Exercise prompt => Needed from the data below: every line from the one with "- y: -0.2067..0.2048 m" up to and including the one with "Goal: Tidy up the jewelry", repeated exactly and with nothing else.

---- Exercise data

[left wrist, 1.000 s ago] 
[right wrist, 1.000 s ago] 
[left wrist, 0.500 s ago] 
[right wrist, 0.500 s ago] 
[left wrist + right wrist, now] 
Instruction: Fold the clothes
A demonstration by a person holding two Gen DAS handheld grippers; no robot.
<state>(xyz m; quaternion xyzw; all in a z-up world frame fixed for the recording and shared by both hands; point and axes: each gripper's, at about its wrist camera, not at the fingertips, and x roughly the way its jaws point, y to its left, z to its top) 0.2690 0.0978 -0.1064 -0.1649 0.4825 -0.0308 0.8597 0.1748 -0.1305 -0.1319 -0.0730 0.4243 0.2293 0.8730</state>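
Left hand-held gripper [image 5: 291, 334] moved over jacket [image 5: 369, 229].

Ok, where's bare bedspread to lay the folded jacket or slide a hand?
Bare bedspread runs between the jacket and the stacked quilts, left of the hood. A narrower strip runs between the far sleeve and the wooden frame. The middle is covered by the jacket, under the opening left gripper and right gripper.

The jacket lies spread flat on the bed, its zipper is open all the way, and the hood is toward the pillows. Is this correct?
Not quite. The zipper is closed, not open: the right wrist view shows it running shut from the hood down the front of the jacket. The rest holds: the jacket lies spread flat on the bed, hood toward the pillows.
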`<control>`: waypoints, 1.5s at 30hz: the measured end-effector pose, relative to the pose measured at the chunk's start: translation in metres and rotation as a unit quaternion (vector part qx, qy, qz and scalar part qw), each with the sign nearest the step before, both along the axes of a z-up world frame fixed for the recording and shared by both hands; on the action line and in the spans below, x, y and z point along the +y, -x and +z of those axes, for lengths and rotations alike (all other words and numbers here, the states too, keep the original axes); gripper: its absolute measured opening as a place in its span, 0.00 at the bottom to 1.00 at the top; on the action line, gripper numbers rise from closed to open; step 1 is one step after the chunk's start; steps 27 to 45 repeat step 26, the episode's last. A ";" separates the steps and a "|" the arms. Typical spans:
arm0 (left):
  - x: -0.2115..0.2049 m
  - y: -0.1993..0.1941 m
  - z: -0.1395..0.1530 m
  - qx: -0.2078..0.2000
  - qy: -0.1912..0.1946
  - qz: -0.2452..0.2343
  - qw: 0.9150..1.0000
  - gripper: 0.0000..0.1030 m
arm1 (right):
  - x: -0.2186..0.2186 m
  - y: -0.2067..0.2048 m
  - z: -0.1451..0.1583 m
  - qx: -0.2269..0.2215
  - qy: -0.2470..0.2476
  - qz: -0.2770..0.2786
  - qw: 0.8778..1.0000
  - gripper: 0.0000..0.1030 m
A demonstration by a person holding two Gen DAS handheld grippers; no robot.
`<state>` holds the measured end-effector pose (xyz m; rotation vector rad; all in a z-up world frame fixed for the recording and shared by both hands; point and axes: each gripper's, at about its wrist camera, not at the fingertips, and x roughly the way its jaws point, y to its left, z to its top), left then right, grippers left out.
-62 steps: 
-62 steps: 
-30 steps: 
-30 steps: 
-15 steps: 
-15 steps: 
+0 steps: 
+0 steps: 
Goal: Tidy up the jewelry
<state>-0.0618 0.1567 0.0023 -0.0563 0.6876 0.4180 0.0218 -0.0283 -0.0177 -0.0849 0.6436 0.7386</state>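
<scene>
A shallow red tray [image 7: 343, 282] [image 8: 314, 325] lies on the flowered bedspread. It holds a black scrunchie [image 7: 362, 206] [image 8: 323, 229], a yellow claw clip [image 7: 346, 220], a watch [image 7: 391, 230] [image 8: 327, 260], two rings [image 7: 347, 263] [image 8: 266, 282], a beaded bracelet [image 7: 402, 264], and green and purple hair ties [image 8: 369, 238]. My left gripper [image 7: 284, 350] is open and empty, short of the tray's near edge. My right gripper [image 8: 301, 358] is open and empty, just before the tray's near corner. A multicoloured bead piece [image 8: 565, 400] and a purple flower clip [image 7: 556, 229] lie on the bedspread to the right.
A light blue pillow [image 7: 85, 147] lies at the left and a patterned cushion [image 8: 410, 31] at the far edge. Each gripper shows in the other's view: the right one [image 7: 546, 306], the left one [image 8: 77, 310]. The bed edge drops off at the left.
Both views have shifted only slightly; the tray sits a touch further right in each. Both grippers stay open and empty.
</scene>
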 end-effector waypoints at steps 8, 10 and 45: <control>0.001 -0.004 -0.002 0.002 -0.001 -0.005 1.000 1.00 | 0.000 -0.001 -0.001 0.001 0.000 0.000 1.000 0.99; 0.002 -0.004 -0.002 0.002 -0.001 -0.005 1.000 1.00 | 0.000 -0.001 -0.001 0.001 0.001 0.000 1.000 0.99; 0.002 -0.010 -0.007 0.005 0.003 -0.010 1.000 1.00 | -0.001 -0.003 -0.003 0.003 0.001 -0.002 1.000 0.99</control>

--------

Exercise solution =>
  - y: -0.2067..0.2048 m
  - z: -0.1451..0.1583 m
  - qx: -0.2269..0.2215
  - qy: -0.2470..0.2476
  - qz: -0.2770..0.2786
  - qw: 0.8778..1.0000
  - gripper: 0.0000..0.1030 m
A demonstration by a person holding two Gen DAS handheld grippers; no robot.
`<state>` holds the measured end-effector pose (xyz m; rotation vector rad; all in a z-up world frame fixed for the recording and shared by both hands; point and axes: each gripper's, at about its wrist camera, not at the fingertips, and x roughly the way its jaws point, y to its left, z to its top), left then right, grippers left out.
-62 steps: 
-62 steps: 
-30 steps: 
-30 steps: 
-15 steps: 
-15 steps: 
+0 steps: 
+0 steps: 
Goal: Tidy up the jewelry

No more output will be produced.